Bunda masih mengaduk segelas miliknya. Dapur minimalis itu kini telah sunyi, detik jam yang menunjuk angka sebelas kini menemani malam mereka berdua. Halimah menghentikan denting adukan gelas, dan mengambil tempat di depan Ardi.

   "Ayah jangan murung gitu," katanya, memulai menyesap teh hijau impor, "senyum dikit kan ganteng."

    Ardi memaksa senyum, kaku. Halimah tertawa dan diikuti suaminya. Ia tidak ingin terlihat memikul beban atau stres. Malam ini harus istimewa, menikmati malam terakhir ini dengan obrolan hangat bersamanya, pamitan?

   "Jangan pergi ...."

   "Ayah, aku gak bisa nolak, tapi siapa tau juga itu mimpi. Mungkin saja, itu halusinasi sakit," Halimah berusaha setenang mungkin, "ngobrol saja yuk, sejenak ... kita lupain semua ini."

    "Masa iya mau lupain bunda?" Ardi kini sedikit tersenyum. Benar, kenapa tidak melupakan seluruh kesedihan yang melanda? Kenapa tidak mengobrol mesra seperti beberapa hari yang lalu?

   Rintik hujan tengah malam mulai turun. Ardi kini turut dalam permintaan istrinya. Untuk larut dalam obrolan tentang masa lalu mereka. Saat pertama kali membeli rumah kecil model minimalis.
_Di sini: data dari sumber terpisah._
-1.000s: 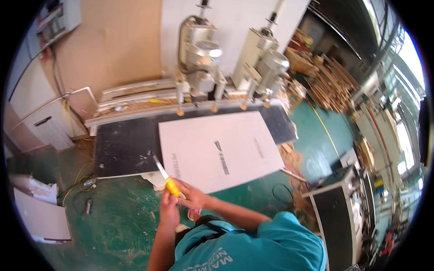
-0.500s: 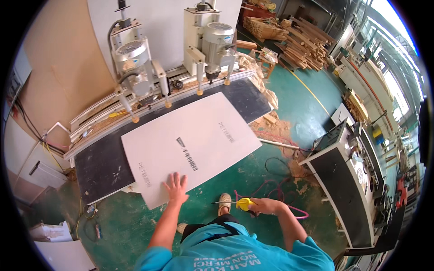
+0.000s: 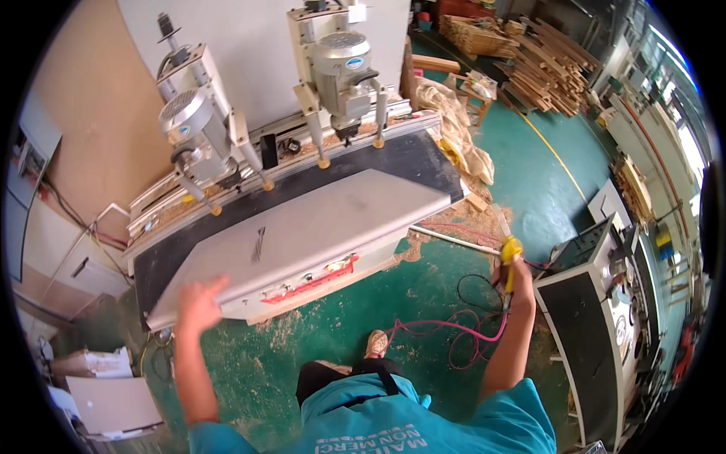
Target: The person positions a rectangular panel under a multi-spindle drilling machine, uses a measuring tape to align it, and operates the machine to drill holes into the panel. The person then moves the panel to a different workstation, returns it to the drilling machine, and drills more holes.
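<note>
My left hand [image 3: 199, 304] is at the near left edge of a pale, flat panel [image 3: 310, 216]. Its thumb and fingers look apart, though blurred, and I cannot tell whether they touch the panel. A small dark printed mark shows on the panel's face. The panel lies over the black bed [image 3: 412, 159] of a machine, its long near edge toward me. Off to the right, my right hand [image 3: 516, 278] is closed around a yellow air blow gun [image 3: 511, 248], its thin nozzle pointing away from me. A pink hose [image 3: 454, 330] trails from it.
Two motor-driven drill heads [image 3: 344, 72] stand behind the panel. A red rail with knobs [image 3: 314, 281] runs along the machine's front. To the right is a dark-fronted control desk [image 3: 582, 325]. Stacked timber [image 3: 548, 64] lies far back; sawdust covers part of the green floor.
The panel has shifted back and now looks much flatter, uncovering the machine's front. My left hand has moved left off its face. My right hand has swung the blow gun up and to the right.
</note>
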The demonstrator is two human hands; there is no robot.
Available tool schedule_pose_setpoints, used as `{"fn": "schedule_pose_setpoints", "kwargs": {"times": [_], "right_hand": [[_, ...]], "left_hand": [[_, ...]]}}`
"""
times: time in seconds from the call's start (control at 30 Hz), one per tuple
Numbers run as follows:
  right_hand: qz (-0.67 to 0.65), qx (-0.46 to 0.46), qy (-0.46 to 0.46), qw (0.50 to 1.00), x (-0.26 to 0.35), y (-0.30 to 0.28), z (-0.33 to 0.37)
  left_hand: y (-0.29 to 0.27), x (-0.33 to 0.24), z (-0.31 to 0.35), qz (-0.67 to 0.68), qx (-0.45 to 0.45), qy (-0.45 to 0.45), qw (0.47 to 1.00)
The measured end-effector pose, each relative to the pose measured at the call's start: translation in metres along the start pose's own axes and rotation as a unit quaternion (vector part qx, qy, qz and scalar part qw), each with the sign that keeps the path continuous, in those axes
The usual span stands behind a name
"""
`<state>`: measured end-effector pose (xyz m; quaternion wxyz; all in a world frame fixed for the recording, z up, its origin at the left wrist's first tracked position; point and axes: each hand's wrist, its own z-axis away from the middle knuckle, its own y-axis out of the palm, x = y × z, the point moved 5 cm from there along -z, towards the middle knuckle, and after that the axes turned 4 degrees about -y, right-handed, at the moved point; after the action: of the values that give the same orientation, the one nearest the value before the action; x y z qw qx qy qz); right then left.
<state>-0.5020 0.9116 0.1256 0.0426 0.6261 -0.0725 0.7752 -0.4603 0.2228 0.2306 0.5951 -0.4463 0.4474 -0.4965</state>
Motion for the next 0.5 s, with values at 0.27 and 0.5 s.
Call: {"fn": "schedule_pose_setpoints", "kwargs": {"times": [0.27, 0.5], "right_hand": [[0.119, 0.36, 0.141, 0.914, -0.088, 0.296, 0.051], [0.048, 0.648, 0.099, 0.754, -0.022, 0.302, 0.15]], "left_hand": [[-0.093, 0.02, -0.045, 0.063, -0.021, 0.087, 0.994], [-0.008, 0.039, -0.007, -0.011, -0.045, 0.123, 0.991]]}}
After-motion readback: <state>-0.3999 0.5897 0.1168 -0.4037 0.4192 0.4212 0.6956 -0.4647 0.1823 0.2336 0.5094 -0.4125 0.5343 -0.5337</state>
   Atau lebih lama lagi ketika tatapan bertemu di perpustakaan kampus. Ardi yang berada di fakultas yang berbeda harus mencari-cari perempuan itu di seluruh penjuru. Dan pada akhirnya mereka bertemu.

   Ah, kisah-kisah yang indah. Terlebih mereka kini telah ditemani putri kecil yang cantik. Apa ini? Akan berakhir.

   Halimah beranjak dari kursinya, datang kembali dari arah kamar membawa sebuah buku miliknya. Diary coklat muda, suaminya tau jelas ia sering bercerita pada buku itu.

  "Ayah," ia mengajukan buku itu, "kelak dibaca ya ... tapi jangan sekarang, nanti."

   Ardi mengangguk pelan menerima barang sakral itu. Ia tidak pernah membaca jelas isi buku ini. Dan paling lebih ketika melihat sekilas kala Halimah menulis diatasnya.

   Dan tetap saja, keinginan untuk menahan Halimah tidak bisa diganggu gugat. Sambil menatap diary itu, ia mengerahkan genggaman tangan pada istrinya.

   "Jangan pergi" selalu menghiasi hatinya malam  ini.

   "Aku tetap mencintaimu, tunggu di surga ya, Ayah," ucapnya berbisik di telinga Ardi. Sangat jelas meskipun hujan telah mengguyur di luar, mendobrak air mata yang dari tadi tertahan.
Dan Halimah hanya mengusap rambut suaminya yang kini membenamkan wajah pada simpulan tangan mereka berdua. Momen yang sedih  sekaligus indah baginya.